### Project Notebook

Take the data generated from the siteScraper notebook and create the appropriate structures that will allow a information request and subsequently a response to the request.  The answer should be in the response and a link should be provided if the user who requested the information wants to learn more.  

It might be beneficial to split out the data into a different format (page, dictionary of key phrases, text correspnding to key phrases, etc).

You can demonstrate the notebook's ability to provide responses (answers **AND** different link) to where the information needed is located on the UM CIS website.



In [51]:
import string
import nltk
import warnings

from sklearn.feature_extraction.text import TfidfVectorizer
from sklearn.metrics.pairwise import cosine_similarity


nltk.download('popular', quiet=True)
warnings.filterwarnings('ignore')

In [52]:
with open('text.txt', 'r', encoding='utf8') as f:
    sentences = f.read().lower().split('\n')
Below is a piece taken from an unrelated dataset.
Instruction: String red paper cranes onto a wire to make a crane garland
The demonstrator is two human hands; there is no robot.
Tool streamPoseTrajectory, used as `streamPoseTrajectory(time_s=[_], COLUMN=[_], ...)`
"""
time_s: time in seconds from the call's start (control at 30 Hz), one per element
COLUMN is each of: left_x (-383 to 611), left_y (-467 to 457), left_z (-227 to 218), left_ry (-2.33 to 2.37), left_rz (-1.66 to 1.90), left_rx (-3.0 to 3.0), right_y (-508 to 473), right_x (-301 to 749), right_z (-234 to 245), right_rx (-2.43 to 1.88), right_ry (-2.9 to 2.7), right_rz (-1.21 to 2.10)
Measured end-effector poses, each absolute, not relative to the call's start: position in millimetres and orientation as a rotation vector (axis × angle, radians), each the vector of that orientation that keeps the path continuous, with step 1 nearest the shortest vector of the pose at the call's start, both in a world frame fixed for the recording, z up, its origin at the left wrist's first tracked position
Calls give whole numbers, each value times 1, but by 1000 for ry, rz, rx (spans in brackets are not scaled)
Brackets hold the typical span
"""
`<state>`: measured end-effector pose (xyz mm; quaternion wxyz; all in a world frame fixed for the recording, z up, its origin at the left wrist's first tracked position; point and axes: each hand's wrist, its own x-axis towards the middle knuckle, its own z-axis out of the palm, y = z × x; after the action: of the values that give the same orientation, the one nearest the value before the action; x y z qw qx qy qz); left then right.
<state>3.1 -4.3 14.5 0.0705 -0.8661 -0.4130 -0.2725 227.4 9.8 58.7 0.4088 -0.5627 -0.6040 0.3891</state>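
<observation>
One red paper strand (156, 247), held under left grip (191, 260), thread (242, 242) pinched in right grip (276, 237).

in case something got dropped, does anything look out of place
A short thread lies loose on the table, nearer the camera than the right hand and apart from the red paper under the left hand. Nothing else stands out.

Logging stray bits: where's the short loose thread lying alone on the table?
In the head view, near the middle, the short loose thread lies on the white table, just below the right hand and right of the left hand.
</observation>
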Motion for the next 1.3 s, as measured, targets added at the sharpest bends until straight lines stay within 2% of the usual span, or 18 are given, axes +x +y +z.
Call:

with open('links.txt', 'r', encoding='utf8') as f:
    links = f.read().lower().split('\n')

print(len(links), len(sentences))

322 322


Remove punctuation, tokenize, lemmatize 

In [53]:
lemmatizer = nltk.stem.WordNetLemmatizer()

#Lemmatize
def LemTokens(tokens):
    return [lemmatizer.lemmatize(token) for token in tokens]

#Tokenize and remove punctuation
def LemNormalize(text):
    return LemTokens(nltk.word_tokenize(text.lower().translate(str.maketrans('','',string.punctuation))))   

### Bot Responses
- Create a Tf-idf model and Using cosine similarity to get text close to the query
- Return the sentence with the closest similarity and the corresponding link

In [54]:
error_response = "I am sorry! I don't understand :( Please try something else!"
tf_idf_model = TfidfVectorizer(tokenizer=LemNormalize, stop_words='english')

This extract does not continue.